Topic 2: Deep Learning Theory
Recent years have witnessed an increasing interest and success on deep neural networks. A lot of algorithms and techniques have been developed; however, a theoretical understanding of many aspects of deep neural networks is far from clear. Theoretical characterization of deep neural networks should answer questions about the approximation powers, optimization dynamics, and generalization, especially in overparameterization architectures. Now, I am focusing on the theoretical understanding of deep neural networks in terms of approximation, optimization, and generalization. Especially, I care about the following issues:
- about Representation Learning. It would be interesting to theoretically study the universal approximation, approximation complexity, and computational efficiency. This topic is concerned with the energy consumption required to use a certain class of neural networks to solve a specific problem, including the number of parameters, computing floating point numbers, running time, etc. In general, the complexity is typically expressed as a function n → f(n) as the number of resources required to run an algorithm generally varies with the size of the input, where n is the size of the input and f(n) is either the worst-case complexity (the maximum of the number of resources that are needed over all inputs of size n) or the average-case complexity (the average of the number of resources over all inputs of size n). The investigation might be a key to understanding the mysteries behind the success of deep neural networks, especially the over-parametric deep learning and large-scale models.

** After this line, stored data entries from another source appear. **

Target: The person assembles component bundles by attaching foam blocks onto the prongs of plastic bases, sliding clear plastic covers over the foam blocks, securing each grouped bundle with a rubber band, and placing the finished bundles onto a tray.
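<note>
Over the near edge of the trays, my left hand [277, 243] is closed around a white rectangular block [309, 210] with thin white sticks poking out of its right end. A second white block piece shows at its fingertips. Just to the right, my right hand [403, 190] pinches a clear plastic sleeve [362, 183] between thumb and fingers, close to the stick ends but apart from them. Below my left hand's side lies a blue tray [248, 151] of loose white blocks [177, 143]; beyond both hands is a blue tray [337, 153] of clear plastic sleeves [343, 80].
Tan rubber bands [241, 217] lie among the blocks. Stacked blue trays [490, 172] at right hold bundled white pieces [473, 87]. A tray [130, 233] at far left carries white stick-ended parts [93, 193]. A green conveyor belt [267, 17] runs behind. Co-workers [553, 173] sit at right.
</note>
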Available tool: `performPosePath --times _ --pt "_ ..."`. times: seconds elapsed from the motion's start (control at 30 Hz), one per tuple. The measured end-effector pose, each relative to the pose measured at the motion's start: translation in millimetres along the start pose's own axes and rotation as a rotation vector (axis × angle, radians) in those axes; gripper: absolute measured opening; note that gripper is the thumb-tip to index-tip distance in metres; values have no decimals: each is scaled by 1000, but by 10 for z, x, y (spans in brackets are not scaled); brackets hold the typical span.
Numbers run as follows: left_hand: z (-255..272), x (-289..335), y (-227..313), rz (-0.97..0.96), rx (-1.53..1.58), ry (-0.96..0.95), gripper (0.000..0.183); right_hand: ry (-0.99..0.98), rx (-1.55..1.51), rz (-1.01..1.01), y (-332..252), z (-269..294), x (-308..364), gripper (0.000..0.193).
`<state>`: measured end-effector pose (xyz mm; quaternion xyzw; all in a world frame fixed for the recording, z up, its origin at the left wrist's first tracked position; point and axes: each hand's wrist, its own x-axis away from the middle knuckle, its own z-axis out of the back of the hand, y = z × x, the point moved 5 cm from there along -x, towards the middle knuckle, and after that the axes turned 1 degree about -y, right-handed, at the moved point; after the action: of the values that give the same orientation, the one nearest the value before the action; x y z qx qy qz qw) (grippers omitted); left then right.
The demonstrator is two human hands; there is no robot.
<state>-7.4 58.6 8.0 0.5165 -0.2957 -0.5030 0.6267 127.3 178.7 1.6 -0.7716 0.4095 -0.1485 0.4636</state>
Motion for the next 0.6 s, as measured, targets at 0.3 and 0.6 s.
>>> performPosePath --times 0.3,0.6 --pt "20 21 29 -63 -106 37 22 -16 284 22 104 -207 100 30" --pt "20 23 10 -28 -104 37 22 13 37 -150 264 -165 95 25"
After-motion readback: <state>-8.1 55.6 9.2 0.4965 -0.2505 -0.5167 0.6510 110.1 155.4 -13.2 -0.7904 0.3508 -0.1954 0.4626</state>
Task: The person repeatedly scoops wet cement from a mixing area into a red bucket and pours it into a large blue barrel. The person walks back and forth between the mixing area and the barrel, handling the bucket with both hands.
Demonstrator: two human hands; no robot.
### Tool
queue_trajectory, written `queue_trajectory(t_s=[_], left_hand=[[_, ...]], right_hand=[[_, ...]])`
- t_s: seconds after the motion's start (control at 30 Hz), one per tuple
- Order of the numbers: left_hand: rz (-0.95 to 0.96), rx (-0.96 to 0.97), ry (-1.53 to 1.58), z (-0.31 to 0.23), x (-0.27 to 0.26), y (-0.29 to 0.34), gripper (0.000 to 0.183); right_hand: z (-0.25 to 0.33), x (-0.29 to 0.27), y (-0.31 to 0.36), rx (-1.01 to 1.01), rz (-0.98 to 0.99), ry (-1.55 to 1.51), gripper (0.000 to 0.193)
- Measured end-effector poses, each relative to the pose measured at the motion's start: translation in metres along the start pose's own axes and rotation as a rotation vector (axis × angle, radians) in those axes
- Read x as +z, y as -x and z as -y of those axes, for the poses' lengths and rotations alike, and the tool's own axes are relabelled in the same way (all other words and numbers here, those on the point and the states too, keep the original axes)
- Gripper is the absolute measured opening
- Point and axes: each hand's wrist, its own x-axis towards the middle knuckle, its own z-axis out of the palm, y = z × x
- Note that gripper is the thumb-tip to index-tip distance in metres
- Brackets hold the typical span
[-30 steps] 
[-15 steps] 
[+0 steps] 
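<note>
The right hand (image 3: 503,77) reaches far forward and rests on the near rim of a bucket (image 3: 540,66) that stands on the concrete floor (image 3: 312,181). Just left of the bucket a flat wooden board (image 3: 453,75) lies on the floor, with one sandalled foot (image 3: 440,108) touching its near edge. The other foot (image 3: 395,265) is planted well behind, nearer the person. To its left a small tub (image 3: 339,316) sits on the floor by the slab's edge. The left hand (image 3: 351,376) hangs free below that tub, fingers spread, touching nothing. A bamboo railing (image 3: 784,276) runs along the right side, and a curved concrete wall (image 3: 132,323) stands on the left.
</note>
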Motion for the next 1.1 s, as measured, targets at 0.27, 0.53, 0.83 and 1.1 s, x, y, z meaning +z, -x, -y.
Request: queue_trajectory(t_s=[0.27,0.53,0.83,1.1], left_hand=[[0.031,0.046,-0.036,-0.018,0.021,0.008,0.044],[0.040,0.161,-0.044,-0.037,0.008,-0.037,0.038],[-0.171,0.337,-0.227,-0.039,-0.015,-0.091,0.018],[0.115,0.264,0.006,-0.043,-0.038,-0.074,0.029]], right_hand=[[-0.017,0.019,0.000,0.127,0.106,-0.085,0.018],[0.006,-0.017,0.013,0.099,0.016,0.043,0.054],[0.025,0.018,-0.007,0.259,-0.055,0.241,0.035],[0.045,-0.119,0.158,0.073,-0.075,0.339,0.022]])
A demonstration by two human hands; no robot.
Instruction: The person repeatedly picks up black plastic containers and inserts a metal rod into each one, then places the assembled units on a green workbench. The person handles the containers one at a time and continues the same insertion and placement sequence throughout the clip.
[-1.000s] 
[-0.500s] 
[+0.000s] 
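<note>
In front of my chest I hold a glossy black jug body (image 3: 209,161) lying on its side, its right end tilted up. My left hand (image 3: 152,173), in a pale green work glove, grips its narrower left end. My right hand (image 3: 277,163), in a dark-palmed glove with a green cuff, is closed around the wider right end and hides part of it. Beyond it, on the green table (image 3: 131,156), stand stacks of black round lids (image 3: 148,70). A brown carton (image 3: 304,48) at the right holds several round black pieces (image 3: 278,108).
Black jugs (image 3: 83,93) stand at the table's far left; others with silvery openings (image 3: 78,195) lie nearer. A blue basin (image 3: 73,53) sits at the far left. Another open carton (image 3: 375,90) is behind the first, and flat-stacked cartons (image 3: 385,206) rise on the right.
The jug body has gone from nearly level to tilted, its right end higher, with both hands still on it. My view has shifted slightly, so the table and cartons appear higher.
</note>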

- about Uncertainty Estimation. Recently, we concern about the uncertainty estimation of generative models and deep neural networks led by stochastic configurations. This investigation involves two steps: uncertainty quantification and reduction, such as using the variance of deep neural kernel for uncertainty estimation.
- about Generalization. We also focus on the generalization of machine learning and neural network learning. Generalization is the most fundamental issue in machine learning, which refers to a model's ability to apply what it has learned from the training data to unseen data. A model that generalizes well performs accurately on new, previously unseen examples, which is crucial for its practical applicability.
Topic 3: Time Series Analysis
My focus is on how to impute and forecast the discretized, unstructured, and non-stationary sequence data. Especially, I care about the following issues:
- about Forecasting Algorithm. I am interested in time series forecasting, including Accurate Forecasting, Quantitative Analysis, Uncertainty Estimation, etc.
- about Forecasting Theory. I also make some efforts on the forecasting theory, like the Predictable PAC Learning theory.